Meine Mutter hat sich früher darüber aufgeregt, dass eines der ersten Worte, das ich angeblich schon mit sieben oder acht Monaten sagen konnte, das Wort „Nein“ war. Nun, sie hätte auch stolz darauf sein können. Aber sie war es nicht. Sie nahm es als Beweis meiner schon frühkindlichen Renitenz gegen ihre perfekte Erziehung.

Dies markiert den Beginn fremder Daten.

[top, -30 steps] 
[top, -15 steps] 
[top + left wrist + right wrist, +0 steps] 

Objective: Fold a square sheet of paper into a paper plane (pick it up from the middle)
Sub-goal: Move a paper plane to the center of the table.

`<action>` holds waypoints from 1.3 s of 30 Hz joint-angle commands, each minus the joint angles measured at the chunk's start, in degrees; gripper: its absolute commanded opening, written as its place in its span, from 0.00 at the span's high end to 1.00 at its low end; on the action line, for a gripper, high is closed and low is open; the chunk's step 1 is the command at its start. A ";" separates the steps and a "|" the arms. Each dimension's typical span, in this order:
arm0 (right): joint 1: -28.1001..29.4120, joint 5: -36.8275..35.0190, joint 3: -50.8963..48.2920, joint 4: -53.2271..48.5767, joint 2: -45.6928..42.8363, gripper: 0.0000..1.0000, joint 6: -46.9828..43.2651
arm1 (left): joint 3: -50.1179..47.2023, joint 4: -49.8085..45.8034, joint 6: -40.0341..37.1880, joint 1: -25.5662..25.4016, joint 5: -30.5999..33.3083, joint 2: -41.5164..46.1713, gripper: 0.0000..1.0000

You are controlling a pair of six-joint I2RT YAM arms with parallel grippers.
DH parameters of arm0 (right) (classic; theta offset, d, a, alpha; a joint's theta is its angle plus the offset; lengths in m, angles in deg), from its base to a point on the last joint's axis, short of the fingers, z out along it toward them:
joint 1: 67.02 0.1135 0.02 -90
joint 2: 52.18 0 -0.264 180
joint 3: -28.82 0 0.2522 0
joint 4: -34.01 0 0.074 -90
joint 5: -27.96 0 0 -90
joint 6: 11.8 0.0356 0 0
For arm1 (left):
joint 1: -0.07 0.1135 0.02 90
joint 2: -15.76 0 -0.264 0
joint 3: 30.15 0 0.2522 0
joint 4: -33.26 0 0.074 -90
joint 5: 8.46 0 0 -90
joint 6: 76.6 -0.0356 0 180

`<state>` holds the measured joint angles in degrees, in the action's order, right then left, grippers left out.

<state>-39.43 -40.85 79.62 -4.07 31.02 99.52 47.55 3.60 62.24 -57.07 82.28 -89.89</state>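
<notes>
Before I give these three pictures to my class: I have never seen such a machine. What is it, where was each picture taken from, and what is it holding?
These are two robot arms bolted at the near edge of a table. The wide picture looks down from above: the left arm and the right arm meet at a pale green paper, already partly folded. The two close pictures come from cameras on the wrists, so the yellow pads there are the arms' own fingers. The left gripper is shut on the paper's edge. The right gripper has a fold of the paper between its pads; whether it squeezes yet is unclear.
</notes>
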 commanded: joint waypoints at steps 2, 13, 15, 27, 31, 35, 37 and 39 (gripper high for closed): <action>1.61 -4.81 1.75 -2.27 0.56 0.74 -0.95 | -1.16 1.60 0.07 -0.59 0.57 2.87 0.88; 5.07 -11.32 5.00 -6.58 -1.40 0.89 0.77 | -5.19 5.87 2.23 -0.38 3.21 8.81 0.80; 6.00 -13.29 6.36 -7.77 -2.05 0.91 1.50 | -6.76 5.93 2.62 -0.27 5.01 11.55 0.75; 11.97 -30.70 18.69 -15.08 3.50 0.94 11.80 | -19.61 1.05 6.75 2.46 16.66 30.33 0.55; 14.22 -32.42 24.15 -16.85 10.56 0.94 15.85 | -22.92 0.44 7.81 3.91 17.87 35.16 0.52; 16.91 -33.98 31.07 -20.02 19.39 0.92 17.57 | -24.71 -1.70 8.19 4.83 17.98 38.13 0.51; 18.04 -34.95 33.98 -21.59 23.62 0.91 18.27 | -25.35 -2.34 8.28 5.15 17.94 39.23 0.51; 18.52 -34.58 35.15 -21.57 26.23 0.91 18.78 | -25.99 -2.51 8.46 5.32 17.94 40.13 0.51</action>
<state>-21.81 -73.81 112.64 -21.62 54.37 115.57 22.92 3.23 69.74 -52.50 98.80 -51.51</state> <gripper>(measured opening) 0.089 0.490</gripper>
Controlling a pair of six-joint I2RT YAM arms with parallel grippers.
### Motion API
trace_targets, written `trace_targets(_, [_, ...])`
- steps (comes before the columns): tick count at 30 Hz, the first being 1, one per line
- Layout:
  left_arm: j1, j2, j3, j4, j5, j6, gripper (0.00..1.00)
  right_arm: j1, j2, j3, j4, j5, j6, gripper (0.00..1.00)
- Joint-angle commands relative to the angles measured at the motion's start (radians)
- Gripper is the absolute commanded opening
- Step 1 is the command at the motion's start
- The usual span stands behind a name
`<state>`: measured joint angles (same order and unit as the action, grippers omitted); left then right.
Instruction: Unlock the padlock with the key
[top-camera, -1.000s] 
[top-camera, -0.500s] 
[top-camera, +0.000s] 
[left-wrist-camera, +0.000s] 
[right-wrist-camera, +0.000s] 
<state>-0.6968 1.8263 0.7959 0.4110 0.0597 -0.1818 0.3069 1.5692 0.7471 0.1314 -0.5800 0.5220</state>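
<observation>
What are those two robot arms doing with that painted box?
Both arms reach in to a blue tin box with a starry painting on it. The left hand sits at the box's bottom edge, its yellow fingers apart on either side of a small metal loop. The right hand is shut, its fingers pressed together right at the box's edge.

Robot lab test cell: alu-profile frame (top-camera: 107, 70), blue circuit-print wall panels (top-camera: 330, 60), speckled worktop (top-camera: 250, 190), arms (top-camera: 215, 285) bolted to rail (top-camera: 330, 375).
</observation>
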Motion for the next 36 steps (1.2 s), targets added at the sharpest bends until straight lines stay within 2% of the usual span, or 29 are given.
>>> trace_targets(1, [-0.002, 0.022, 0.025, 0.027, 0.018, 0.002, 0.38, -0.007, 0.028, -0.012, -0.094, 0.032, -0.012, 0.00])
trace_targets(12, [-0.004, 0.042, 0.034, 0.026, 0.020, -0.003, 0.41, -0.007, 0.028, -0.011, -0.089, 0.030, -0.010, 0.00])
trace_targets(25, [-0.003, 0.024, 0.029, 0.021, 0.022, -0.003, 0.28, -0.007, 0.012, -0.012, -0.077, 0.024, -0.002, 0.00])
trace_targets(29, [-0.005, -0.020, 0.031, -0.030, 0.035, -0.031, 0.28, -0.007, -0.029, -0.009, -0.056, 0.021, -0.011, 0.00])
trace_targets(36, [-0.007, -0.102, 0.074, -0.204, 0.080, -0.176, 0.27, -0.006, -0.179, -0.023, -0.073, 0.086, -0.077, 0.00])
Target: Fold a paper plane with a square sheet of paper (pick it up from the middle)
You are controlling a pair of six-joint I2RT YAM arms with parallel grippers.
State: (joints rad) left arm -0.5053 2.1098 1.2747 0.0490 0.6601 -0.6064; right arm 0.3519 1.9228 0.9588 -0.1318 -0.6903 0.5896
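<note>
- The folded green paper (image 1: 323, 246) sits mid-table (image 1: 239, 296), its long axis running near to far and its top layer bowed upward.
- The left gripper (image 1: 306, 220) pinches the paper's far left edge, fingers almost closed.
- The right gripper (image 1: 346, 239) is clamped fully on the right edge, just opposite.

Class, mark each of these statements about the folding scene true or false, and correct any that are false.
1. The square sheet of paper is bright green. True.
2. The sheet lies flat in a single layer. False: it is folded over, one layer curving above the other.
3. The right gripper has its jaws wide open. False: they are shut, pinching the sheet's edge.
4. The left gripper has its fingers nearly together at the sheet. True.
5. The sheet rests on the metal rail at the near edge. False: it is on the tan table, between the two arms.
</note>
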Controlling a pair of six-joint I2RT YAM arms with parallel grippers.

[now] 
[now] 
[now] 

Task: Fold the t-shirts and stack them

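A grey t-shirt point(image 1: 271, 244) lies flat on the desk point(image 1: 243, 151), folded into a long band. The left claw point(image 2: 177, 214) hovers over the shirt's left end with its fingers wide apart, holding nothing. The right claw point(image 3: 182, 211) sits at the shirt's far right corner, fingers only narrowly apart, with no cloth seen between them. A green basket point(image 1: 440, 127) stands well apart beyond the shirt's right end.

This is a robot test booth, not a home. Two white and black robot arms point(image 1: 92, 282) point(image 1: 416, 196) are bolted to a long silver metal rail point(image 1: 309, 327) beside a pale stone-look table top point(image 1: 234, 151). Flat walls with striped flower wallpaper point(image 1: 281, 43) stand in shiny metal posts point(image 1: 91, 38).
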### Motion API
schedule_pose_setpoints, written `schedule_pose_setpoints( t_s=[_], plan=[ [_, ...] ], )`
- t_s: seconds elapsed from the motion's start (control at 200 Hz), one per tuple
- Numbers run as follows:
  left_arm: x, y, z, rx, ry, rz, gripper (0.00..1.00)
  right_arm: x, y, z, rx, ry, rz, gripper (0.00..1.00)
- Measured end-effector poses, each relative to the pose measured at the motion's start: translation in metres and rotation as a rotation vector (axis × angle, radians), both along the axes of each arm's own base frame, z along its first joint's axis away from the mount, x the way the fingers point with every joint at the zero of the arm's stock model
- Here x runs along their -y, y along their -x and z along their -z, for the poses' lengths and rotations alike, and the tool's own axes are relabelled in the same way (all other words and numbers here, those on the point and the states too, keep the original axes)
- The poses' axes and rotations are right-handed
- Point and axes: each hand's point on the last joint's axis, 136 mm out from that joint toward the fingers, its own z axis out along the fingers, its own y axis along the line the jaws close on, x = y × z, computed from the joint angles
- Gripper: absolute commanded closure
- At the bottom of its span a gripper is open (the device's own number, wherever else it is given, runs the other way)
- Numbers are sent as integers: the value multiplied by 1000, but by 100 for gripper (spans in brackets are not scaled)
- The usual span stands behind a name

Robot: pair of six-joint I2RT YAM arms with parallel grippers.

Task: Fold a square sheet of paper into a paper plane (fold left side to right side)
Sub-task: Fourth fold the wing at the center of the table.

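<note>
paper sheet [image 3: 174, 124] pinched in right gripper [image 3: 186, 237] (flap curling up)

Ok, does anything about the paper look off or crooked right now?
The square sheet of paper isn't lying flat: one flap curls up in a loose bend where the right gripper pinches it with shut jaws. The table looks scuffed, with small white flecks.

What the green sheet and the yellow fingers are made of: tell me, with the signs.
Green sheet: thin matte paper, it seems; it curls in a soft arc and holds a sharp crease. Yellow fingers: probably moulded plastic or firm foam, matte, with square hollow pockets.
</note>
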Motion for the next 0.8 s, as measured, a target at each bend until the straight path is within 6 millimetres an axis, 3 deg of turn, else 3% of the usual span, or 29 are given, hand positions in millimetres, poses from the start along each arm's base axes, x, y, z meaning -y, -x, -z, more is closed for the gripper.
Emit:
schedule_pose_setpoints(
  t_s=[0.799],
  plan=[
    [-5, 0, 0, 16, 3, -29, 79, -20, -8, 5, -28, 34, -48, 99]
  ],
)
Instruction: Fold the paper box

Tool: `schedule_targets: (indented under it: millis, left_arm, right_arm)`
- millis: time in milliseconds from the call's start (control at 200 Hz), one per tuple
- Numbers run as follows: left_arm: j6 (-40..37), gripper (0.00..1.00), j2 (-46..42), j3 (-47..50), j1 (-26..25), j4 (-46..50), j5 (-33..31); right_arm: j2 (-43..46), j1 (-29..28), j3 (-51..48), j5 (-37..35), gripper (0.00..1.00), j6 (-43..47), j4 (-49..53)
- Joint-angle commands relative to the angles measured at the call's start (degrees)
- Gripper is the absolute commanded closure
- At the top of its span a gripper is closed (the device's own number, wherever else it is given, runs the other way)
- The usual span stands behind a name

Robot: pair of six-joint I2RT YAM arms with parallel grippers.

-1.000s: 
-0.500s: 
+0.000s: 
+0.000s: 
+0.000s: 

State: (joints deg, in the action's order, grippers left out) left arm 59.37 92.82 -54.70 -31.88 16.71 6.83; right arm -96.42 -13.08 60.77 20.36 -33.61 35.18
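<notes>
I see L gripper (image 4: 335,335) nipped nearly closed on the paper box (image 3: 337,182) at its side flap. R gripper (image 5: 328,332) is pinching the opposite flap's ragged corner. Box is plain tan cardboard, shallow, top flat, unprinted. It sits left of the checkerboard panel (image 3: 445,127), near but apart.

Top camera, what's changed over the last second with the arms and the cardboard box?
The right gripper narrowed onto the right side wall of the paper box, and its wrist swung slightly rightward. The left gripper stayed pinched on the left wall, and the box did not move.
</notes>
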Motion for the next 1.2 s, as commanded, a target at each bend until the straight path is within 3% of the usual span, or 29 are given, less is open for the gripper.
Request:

Bei unserem Sohn war es ebenso. Auch er sagte, noch bevor er laufen konnte, als eines der ersten Worte „Nein“. Also war ich stolz darauf, einen eigenständigen Menschen und nicht einen Ja-Sager geboren zu haben. Denn Ja-Sagen und dem zustimmen, was alle meinen und kundtun kann jeder. Schwieriger ist es, sich selbst treu zu bleiben und zu seiner eigenen Überzeugung zu stehen.

Petrus und die Apostel konnten es nicht lassen, von Gott, von Jesus und von ihrem Glauben zu erzählen. Selbst nachdem sie gerade erst auf wunderbare Weise dem Gefängnis entronnen waren und jeder andere die Beine in die Hand genommen hätte und weit weg gelaufen wäre, standen diese sofort wieder im Tempel und redeten Worte des Lebens. Denn „man muss Gott mehr gehorchen als den Menschen“ Apg 5,29.

Vielleicht ist das ja in Zeiten wie diesen, wo man sich auf seine Bündnispartner nicht mehr ganz verlassen kann, recht tröstlich. Manchen Menschen muss man sich in den Weg stellen. Mal ist es die eigene Mutter, mal ein US-Präsident. Und oft genug kommt ein Engel und hilft einem den eigenen Weg zu gehen und Worte des Lebens weiterzugeben.